Sementara itu terkait konflik di Semenanjung Korea, pada Pada Selasa malam (23/11), Menlu atas nama Pemerintah Indonesia menyampaikan keprihatinan yang sangat mendalam atas terjadinya saling tembak antara Korea Utara dan Korea Selatan di Pulau Yeonpyeong yang telah mengakibatkan jatuhnya korban jiwa dari kalangan sipil.

Menlu mengatakan, Pemerintah Indonesia mendesak kedua pihak untuk segera menghentikan permusuhan, melakukan upaya maksimal untuk menahan diri dan menghindari terjadinya peningkatan ketegangan.

Pada kesempatan itu Pemerintah Indonesia juga menggarisbawahi pentingnya dimulai kembali perundingan enam pihak yang diikuti oleh Korea Selatan, Korea Utara, Amerika Serikat, Rusia, China dan Jepang guna membahas seluruh aspek yang terkait dengan perdamaian dan stabilitas di Semenanjung Korea.

Pada Selasa, Korea Utara menembakkan artileri ke Pulau Yeonpyeong yang terletak di dekat perbatasan maritim antara Korea Utara dan Selatan. Hal itu kemudian memicu baku tembak kedua Korea.
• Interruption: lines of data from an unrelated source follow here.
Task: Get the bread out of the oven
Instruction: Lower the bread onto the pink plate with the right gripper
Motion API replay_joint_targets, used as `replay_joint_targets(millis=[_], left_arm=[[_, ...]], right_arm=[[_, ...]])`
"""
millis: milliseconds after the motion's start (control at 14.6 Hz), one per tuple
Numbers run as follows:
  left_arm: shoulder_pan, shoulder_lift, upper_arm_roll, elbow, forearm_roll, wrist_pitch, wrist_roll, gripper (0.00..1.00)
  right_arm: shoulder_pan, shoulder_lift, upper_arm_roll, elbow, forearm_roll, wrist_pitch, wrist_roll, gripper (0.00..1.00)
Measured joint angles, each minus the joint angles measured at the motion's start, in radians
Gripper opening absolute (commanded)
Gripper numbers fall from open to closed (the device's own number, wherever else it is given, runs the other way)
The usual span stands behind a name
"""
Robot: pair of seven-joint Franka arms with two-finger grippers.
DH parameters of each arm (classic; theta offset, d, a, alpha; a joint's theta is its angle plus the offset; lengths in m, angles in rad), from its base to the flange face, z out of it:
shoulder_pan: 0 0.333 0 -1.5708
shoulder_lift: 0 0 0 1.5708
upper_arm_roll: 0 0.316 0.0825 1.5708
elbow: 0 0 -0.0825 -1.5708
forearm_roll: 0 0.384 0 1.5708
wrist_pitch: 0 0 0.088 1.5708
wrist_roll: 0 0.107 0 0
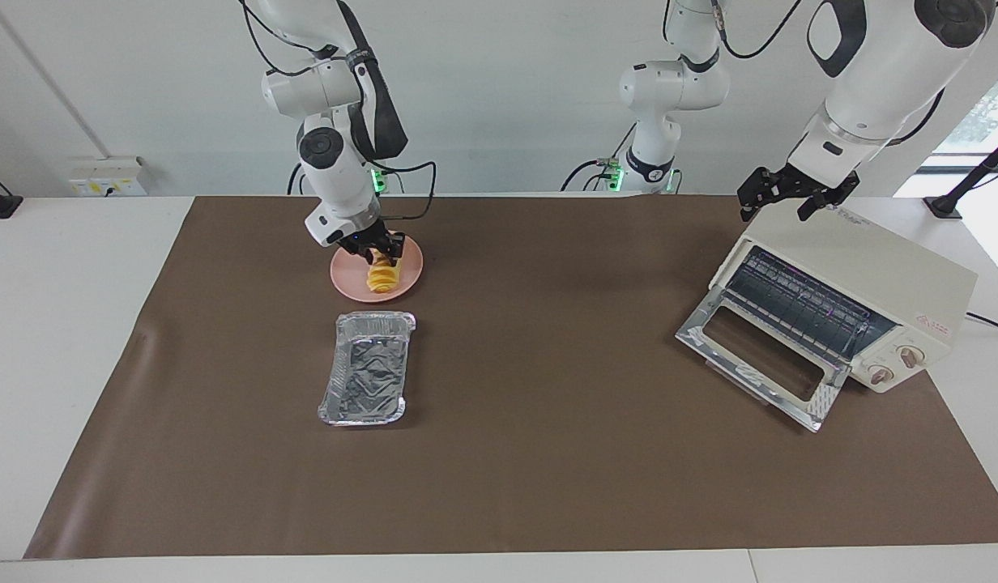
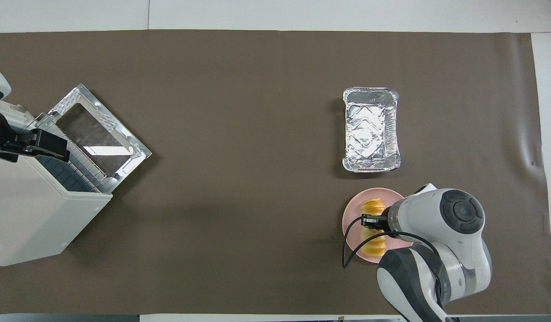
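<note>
brown mat point(image 1: 548, 453), foil tray point(image 1: 364, 379) beside pink plate point(image 1: 410, 273) with bread point(image 1: 381, 278)

Robotics lab, white jointed robot arms point(image 1: 337, 97) mounted at twelve o'clock of a white table point(image 1: 70, 324), flat brown paper mat point(image 1: 531, 453), bare white wall point(image 1: 507, 89), wall sockets point(image 1: 106, 176)
</note>
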Motion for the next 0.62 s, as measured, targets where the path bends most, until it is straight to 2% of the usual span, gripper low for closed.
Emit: replay_joint_targets(millis=[137, 343, 617], left_arm=[[0.0, 0.0, 0.0, 0.0, 0.0, 0.0, 0.0, 1.0], [0.0, 0.0, 0.0, 0.0, 0.0, 0.0, 0.0, 1.0], [0.0, 0.0, 0.0, 0.0, 0.0, 0.0, 0.0, 1.0]], right_arm=[[-0.015, -0.005, -0.003, 0.081, -0.001, -0.101, 0.0, 1.0], [-0.078, -0.021, -0.006, 0.265, -0.033, -0.285, -0.018, 1.0], [-0.105, -0.026, -0.008, 0.495, -0.09, -0.477, -0.074, 1.0]])
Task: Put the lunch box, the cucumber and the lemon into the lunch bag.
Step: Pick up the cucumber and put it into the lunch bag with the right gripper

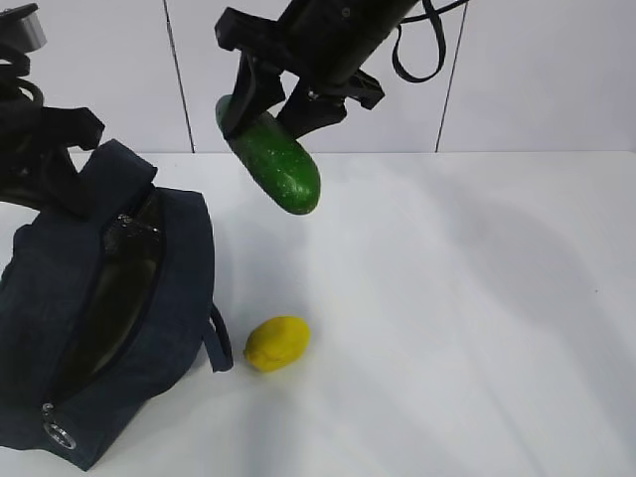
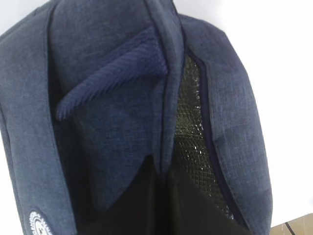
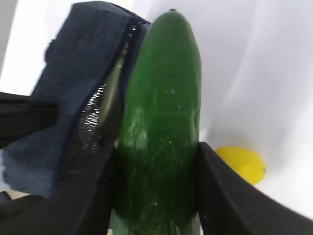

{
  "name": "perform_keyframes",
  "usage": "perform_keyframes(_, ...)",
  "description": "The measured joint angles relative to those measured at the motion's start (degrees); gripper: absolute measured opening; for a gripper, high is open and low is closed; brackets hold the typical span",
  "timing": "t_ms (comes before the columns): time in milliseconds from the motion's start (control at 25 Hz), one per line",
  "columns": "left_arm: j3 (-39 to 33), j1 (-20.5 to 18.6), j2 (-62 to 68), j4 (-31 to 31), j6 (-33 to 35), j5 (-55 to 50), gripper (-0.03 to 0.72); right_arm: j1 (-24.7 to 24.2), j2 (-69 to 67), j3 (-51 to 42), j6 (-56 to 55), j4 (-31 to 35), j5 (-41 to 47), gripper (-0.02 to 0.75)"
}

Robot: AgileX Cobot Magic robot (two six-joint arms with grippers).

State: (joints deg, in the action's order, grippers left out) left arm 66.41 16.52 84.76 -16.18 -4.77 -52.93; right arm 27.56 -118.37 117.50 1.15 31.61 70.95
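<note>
We hold smooth dark green cucumber [image 1: 276, 164] clamped in right gripper [image 1: 270, 107], high beside open navy fabric lunch bag [image 1: 184, 288]. Left gripper closed, seemingly on bag edge. Risk: cucumber slips, misses opening, hits yellow oval lemon [image 1: 276, 343].

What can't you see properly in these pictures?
- Lunch box: not visible anywhere; the lunch bag interior is too dark in the exterior view.
- Left gripper: outside the left wrist view; bag fabric fills it.
- Cucumber: lower end cut off by the right wrist view's bottom edge.
- Lemon: partly behind a gripper finger there.
</note>
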Motion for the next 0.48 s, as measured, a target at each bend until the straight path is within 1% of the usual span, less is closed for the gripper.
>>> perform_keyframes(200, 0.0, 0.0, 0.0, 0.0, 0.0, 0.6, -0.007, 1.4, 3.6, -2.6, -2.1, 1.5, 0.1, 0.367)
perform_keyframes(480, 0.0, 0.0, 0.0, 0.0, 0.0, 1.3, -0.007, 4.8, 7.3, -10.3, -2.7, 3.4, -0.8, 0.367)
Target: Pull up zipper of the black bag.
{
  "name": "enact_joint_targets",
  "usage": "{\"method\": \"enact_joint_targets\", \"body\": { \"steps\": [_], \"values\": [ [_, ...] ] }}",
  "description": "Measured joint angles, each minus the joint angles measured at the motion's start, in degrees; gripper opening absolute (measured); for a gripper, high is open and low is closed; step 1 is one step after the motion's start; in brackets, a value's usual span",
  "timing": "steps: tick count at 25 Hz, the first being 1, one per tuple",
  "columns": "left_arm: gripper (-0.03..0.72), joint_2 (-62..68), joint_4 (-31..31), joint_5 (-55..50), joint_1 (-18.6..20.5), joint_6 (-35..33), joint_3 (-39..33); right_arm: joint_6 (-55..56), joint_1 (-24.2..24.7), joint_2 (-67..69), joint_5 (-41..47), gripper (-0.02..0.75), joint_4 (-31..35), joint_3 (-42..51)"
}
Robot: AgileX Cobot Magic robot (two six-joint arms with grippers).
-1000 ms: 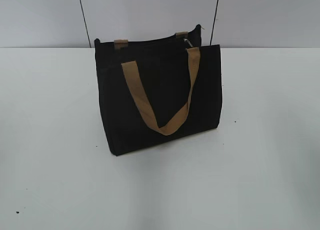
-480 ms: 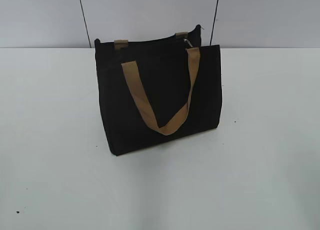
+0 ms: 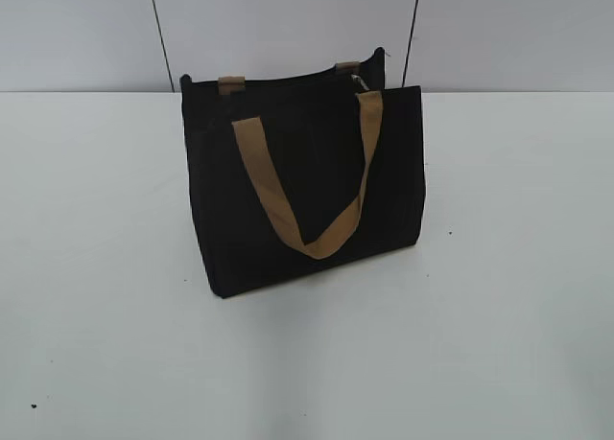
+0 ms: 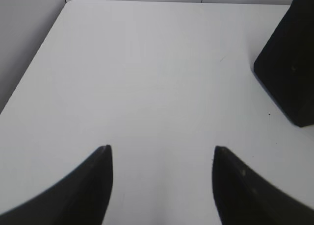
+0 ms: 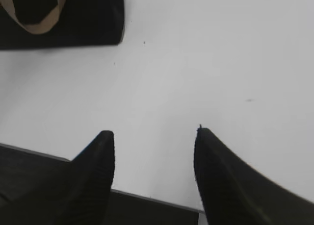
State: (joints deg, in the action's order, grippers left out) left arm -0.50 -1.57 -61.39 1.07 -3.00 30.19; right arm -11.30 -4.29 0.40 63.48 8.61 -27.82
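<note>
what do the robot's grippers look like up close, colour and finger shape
Only the fingers show. The left gripper has two smooth matte black fingers curving to pointed tips. The right gripper looks the same, with fine ridged texture on its fingers. No cables or markings visible.

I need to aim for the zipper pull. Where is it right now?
In the exterior view, the silver pull sits at the black bag's top edge, right of centre, just above the front tan strap's right end.

We see our left gripper (image 4: pixel 162 154) with its two dark fingers (image 4: pixel 88 186) spread wide apart over the white table (image 4: pixel 147 73), holding nothing. A corner of the black bag (image 4: pixel 289 73) stands at the right edge, well apart.
</note>
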Motion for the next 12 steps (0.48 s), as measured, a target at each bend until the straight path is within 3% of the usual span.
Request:
{"method": "enact_joint_targets", "body": {
  "steps": [12],
  "values": [
    [0.489, -0.05, -0.17, 0.06, -3.79, -0.23, -0.02, 1.22, 0.0, -0.79, -0.06, 0.402, 0.0, 0.06]
  ]
}}
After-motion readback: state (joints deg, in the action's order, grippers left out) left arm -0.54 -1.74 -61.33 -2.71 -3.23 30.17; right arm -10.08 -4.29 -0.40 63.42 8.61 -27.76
Korea Utara tidak mengakui perbatasan tersebut, dengan merujuk pada kenyataan bahwa perbatasan itu diputuskan secara sepihak oleh Amerika Serikat setelah perang Korea pada 1950-1953 berakhir dengan gencatan senjata.

Sebanyak tiga pertempuran kelautan terjadi di kawasan itu pada 1999, dan pemerintah Korsel menyalahkan Korut atas serangan yang menenggelamkan kapal perang di kawasan itu pada Maret tahun ini.

Dalam sebuah pernyataan di Kantor Pusat Berita Korea (KCNA) yang dikutip oleh kantor berita Korea Selatan Yonhap, Panglima Tinggi Militer Korut menuduh militer Korsel memulai ketegangan dengan menembak ke arah sebelah Korut.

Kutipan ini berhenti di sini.